--- Aim of the task ---
Search the material for the string "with" and copy each line where it occurs.

○ ○ ○

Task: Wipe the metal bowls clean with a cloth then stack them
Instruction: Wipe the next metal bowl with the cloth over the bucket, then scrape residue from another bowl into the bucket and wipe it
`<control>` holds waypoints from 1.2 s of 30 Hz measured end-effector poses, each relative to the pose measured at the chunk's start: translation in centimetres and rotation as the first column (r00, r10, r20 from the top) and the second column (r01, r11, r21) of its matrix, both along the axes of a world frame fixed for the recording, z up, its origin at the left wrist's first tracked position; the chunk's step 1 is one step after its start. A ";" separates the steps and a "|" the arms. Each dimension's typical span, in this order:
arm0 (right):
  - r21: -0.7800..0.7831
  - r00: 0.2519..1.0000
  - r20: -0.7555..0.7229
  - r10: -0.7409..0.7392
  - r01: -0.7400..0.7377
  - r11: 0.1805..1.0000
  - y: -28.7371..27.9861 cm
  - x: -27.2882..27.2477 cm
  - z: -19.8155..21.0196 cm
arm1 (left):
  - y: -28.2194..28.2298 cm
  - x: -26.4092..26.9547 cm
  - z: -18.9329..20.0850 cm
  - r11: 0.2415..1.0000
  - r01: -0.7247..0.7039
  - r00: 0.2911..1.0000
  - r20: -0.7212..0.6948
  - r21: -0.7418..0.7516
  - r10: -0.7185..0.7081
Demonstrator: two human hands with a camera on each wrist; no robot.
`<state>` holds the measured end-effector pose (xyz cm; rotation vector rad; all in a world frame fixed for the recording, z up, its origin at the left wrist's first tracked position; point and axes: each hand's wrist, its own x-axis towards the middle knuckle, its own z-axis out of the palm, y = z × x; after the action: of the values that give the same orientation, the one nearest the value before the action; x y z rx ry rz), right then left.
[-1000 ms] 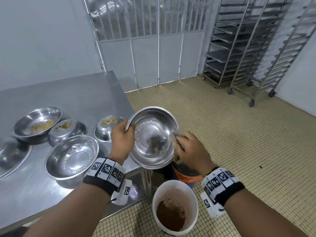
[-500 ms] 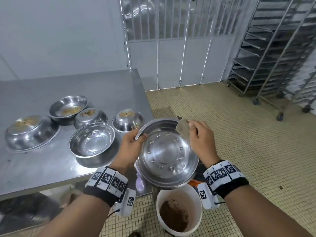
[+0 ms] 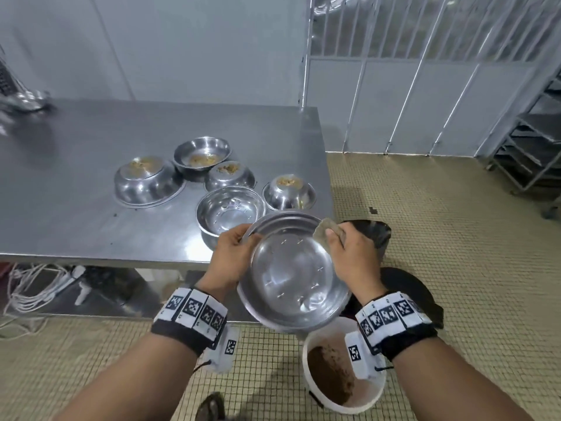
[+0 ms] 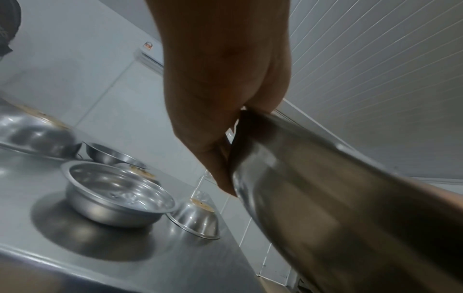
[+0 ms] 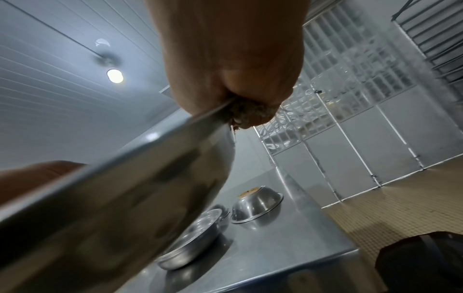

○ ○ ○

--- Solution to the exercise ---
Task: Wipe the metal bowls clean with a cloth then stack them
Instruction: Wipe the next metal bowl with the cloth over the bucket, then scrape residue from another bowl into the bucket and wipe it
Demonstrator: two human hands with a camera on each wrist; no robot.

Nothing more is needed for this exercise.